I started like most everyone else does I suppose by searching Google. I got lots of attorneys who had quoted prices from $300 to well north of $600 to create a trust.

I had set a budget for myself of $1000 to include a .30 caliber suppressor, mount, tax stamp, and trust. I managed to find a SWR Specwar 762 suppressor with choice of flash hider mount or compensator mount for $675 out the door. Plus the stamp that put me at $875. Remaining budget of $125.

I had seen another site that ordinarily offered trusts for around $200 but was having a sale at $99 with a quick turnaround. I put in a request for a call and waited.

I came across a post in another forum I frequent and saw that Coyote Rifleworks, with a local number, was advertising NFA trusts for $95. Ok, so I get to save lunch money, and I still come in under budget. I called the number, and they picked up right away.

He answered lots of questions (of which I had many), and spent about 45 minutes on the phone with me. Turns out we both love to go hunt feral hogs at night, so we spent another 45 minutes talking about equipment, rounds, etc.

I got an email from them, filled out the questionnaire, and had my trust in my inbox about 2 hours later.

I thought I'd share my experience in case any of you were on the fence.

Their website is www.coyoterifleworks.com


----------



## Centex fisher (Apr 25, 2006)

Thanks for the info. Been thinking about this myself for a while now.


----------



## altez (Sep 12, 2012)

Thanks for the info! I have a template for a trust, need to look it over. They say it's pretty easy to fill out and you get someone to notarize it and you are done. But if it's too complicated, this is a good fall back.


----------



## Bottomsup (Jul 12, 2006)

So does a trust allow you buy and own a suppressor without the 200.00 tax stamp?


----------



## Too Tall (May 21, 2004)

I don't think you are getting out of the $200.


----------



## Bottomsup (Jul 12, 2006)

So whats the purpose of the trust?


----------



## altez (Sep 12, 2012)

Bottomsup said:


> So whats the purpose of the trust?


Purpose of a trust is for you to be able to buy class 3 firearms such as suppressors, SBR, some machine guns without having to get a local LEO to sign off on it.
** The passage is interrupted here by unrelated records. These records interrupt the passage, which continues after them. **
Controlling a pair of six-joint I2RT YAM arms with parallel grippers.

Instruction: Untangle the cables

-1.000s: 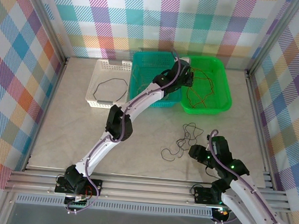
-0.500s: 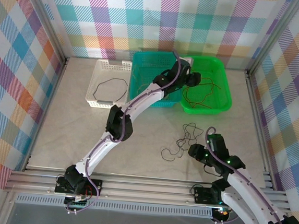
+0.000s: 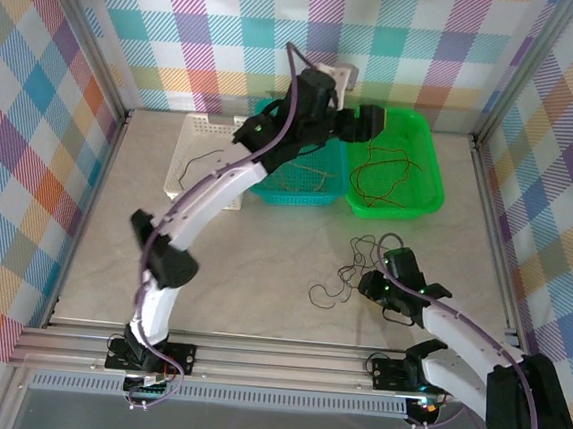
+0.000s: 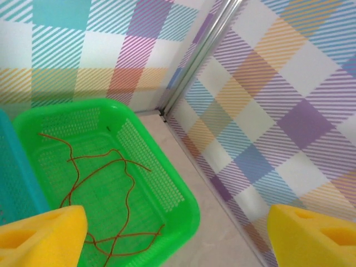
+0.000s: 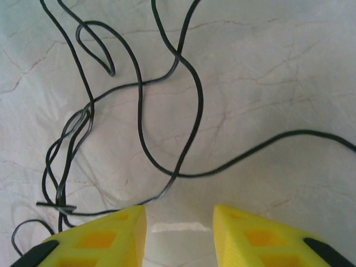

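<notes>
A tangle of thin black cables [image 3: 347, 270] [image 5: 139, 128] lies on the marble table. My right gripper [image 3: 373, 285] [image 5: 179, 214] sits low just behind it. Its yellow fingers stand a little apart with bare table between them, and one strand runs just past the left fingertip [image 5: 130, 214]. A red-brown cable [image 3: 385, 178] [image 4: 111, 167] lies loose in the green basket [image 3: 429, 192] [image 4: 183, 206]. My left gripper [image 3: 363, 119] [image 4: 178, 222] hangs high over that basket's far left corner, wide open and empty.
A teal basket [image 3: 264, 191] holding thin yellowish wires [image 3: 300, 176] stands left of the green one. A white basket [image 3: 199, 127] with one black cable [image 3: 211, 163] stands further left. Checked walls and metal posts [image 4: 194, 55] close in the back and the sides.
My left gripper has opened wide and risen up and back from the green basket, and the arm now arches higher. My right gripper has crept toward the black tangle with its jaws narrowing.
</notes>
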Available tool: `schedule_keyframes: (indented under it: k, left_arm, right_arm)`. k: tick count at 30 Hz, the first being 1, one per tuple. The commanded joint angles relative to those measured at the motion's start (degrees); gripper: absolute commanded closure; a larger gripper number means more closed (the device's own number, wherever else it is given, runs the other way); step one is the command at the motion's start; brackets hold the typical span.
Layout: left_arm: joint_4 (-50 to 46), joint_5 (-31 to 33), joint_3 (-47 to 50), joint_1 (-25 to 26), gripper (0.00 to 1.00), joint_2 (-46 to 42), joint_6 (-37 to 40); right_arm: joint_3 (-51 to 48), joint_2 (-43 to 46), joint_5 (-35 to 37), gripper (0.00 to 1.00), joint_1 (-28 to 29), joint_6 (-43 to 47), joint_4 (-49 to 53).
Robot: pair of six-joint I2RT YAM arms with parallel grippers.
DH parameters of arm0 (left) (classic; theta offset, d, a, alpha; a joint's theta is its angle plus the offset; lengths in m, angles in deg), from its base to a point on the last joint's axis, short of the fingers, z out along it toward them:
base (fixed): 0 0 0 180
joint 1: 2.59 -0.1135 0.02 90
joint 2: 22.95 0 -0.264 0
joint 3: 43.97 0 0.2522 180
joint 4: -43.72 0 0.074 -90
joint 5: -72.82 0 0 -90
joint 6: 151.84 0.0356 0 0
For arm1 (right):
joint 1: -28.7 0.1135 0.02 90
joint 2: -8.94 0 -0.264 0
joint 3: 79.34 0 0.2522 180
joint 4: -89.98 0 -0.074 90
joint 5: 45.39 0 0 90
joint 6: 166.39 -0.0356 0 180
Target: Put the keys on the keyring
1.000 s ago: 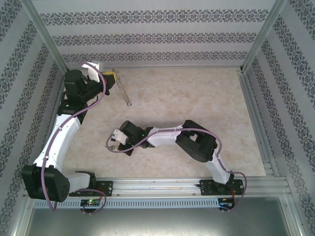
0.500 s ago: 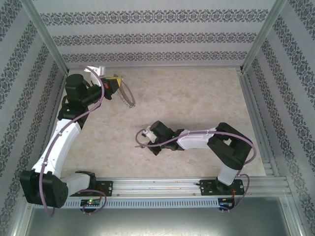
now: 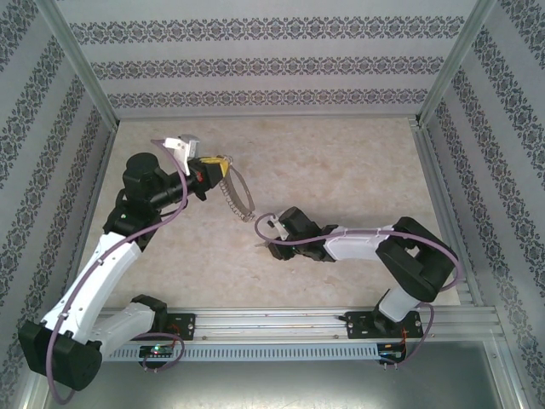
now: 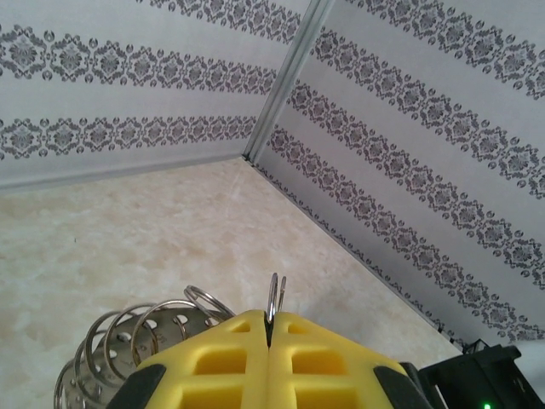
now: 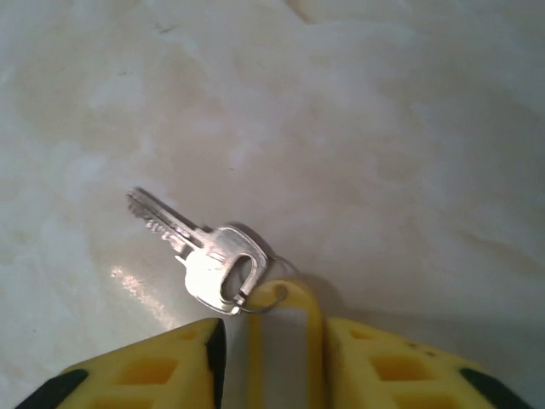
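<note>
Both arms swung over since a second ago. Left arm now reaches toward mid-table, left gripper (image 3: 213,168) clamped tight on the keyring (image 3: 238,198), a grey coil of wire loops trailing off toward the right arm. Right gripper (image 3: 262,230) sits low, jaws parted, with the silvery key (image 5: 200,256) flat on the table (image 3: 341,162) just ahead of its fingertips.

Table (image 3: 341,162) was cream, faintly marbled. Walls (image 3: 255,51) were white with grey floral bands. Key (image 5: 200,251) was silver; keyring (image 4: 145,328) was silver-grey. Left gripper (image 4: 269,332) and right gripper (image 5: 271,345) were yellow. Arms (image 3: 102,268) were white and black, cables (image 3: 454,260) purple.
</note>
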Motion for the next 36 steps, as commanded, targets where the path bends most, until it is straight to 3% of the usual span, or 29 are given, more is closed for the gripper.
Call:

You still have to pay a 200 dollar tax stamp each item though.


----------



## 999 (Dec 2, 2004)

The trust keeps your kids from having to pay the $200 tax stamp again later.


----------



## lakelivingston (Feb 12, 2010)

I have no basis for this statement but my opinion is that these trusts will make it easier for the government to eventually seize whatever you put in it--which let's face it are the types of weapons that the majority would probably support banning anyway.

It'll be a lot more palatable to seize contraband from faceless entities (trusts) rather than individuals. 
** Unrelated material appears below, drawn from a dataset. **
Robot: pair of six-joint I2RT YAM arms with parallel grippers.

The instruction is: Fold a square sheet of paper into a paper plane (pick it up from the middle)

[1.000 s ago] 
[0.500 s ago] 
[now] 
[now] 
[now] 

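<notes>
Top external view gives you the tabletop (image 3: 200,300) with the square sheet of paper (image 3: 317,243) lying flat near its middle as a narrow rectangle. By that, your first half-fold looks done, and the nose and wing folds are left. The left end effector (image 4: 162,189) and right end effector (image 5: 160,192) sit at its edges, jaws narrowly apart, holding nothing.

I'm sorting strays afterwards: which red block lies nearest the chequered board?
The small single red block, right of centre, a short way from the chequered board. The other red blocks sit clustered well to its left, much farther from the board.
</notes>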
My two cents but I'd be willing to wager that these trusts will be one of the first things to go. And I'm honestly not sure that's a bad thing.


----------



## Bottomsup (Jul 12, 2006)

Something to think about but if the firearm is registered to you and the suppressor is also the Gooberment still knows where to go. I think facebook is backed by the government. How do they make all that money when its free? I bet facebook is better than the census for them.


----------



## Too Tall (May 21, 2004)

Bottomsup said:


> So whats the purpose of the trust?


As I understand it and I may be wrong. I can set up a trust and name you, me and whoever else as trustees. You are legal to have the suppressor etc in your possession without me present. And you don't have to go to the sheriff and get his signature.


----------



## center19 (Jan 2, 2013)

Haven't been on 2cool for a bit, so I was missing the posts. There has been some good information, and some bad laid out here.
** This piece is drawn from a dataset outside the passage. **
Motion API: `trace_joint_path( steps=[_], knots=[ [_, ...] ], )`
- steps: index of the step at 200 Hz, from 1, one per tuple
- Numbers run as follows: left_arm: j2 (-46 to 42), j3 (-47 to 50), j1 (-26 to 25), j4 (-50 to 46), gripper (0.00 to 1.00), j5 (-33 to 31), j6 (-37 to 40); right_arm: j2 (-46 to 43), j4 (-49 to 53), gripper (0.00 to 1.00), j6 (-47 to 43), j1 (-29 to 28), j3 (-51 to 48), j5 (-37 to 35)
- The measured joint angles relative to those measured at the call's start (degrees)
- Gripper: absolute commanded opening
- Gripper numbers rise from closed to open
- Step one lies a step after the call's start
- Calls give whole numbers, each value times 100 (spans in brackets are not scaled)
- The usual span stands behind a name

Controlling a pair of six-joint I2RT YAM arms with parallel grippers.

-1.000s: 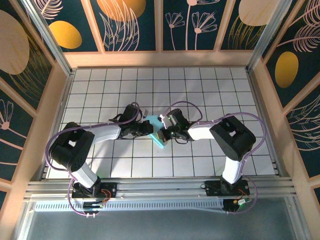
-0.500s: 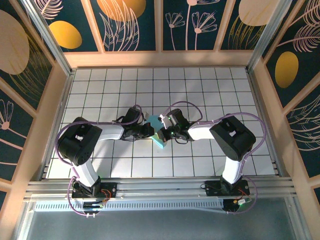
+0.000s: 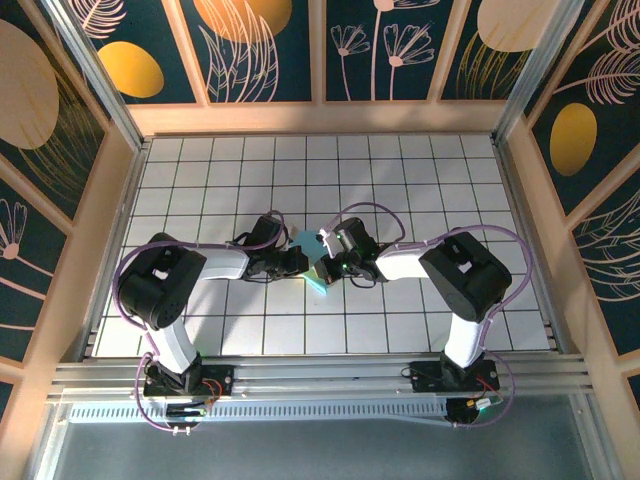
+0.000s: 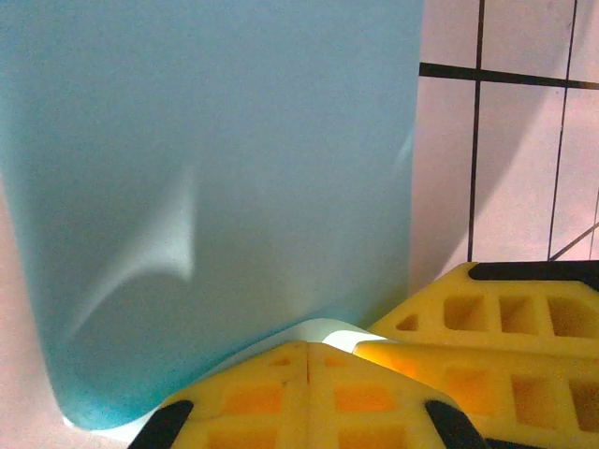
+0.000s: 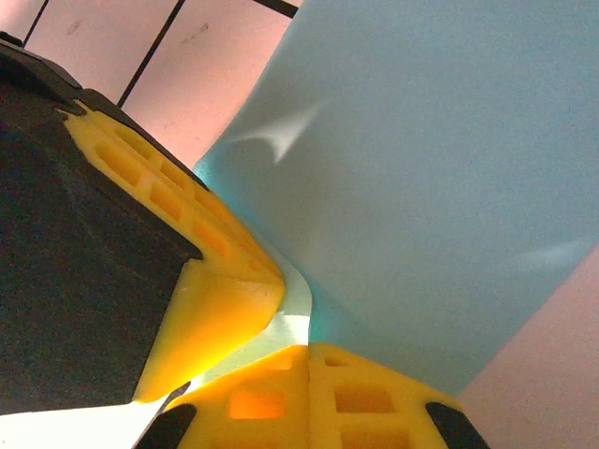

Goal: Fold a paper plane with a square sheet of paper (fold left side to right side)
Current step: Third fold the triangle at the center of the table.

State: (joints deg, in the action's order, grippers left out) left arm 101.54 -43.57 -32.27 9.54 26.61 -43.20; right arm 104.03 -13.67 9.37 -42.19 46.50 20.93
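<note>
At the middle of the tiled bench (image 3: 420, 180) the left gripper (image 3: 296, 262) and the right gripper (image 3: 332, 264) meet tip to tip. The square sheet of paper (image 4: 215, 187) sits between them. From above, only small light-blue patches show beside and under the grippers, less than a second ago, when a longer strip of it lay open toward the near side. The left arm has drawn in since then: its big elbow block stands closer to the centre and its gripper has closed up on the right one, while the right arm has hardly shifted. In the left wrist view the jaws are pressed flat together with no gap. The sheet's lower edge runs down into their tips, and the paper rises as a smooth, slightly bowed wall with a soft dent in it. The right wrist view gives the same picture from the other side, with jaws tight together on the sheet's edge and the left gripper's yellow finger (image 5: 220, 281) just beside them.
</note>
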Motion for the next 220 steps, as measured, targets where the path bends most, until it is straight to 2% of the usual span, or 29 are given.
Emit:
trace_joint_path(
  steps=[46,101,128,145,161,176,220],
  knots=[
    [20,-4,0,7,1,-4,7,-24,17,8,17,11,0,0],
    [52,-4,-22,59,0,-4,9,-293,476,28,162,186,39,2],
    [57,-4,-22,74,0,-7,9,-623,796,32,216,339,94,-4],
    [59,-4,-24,76,0,-4,9,-850,1008,25,245,407,131,35],
    [59,-4,-26,76,0,-7,9,-1029,1217,11,343,435,144,203],
    [59,-4,-26,76,0,-9,9,-1121,1384,2,428,433,146,485],
    [59,-9,-28,74,0,-13,9,-1075,1480,0,894,345,133,1344]
  ],
)
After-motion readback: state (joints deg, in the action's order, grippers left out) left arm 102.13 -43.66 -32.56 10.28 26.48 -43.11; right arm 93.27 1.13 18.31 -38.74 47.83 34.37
A trust, specifically speaking of an NFA Trust in this instance, acts as a legal entity to which weapons and NFA controlled items are registered. Other than a name and county and state, there is no identification of any trustees. I suppose if you wanted the information bad enough, you could track down the notary who signed and get the log book, but that's likely not going to happen.

There are 2 ways a person registers to own a Title II NFA item: the first is as an individual, requiring photographs, FBI approved fingerprints, and most disturbingly, the signature of the Chief Law Enforcement Officer of your locale. The proper form is filled out based on the item being purchased or built, and the proper tax stamp paid for. You then wait an exorbitant amount of time for approval to either begin building or pick up your item.

Why do I say most disturbingly when it comes to CLEO signature? Because it politicizes your right to own the item. If the CLEO decides for any reason not to sign off, you have no recourse if you want to register as an individual. Whether the CLEO was unavailable, won't sign because of a lack of personal connection with you, has a belief that civilians should not have that particular item, or has a different agenda - having to ask, nay beg, for a signature of anyone for a right ensured to you in the very document that gave this nation it's strength and keeps the power in the hands of the people, and in my personal opinion, the amendment that ensures all the other amendments will stand, is akin to asking "Mother, may I?"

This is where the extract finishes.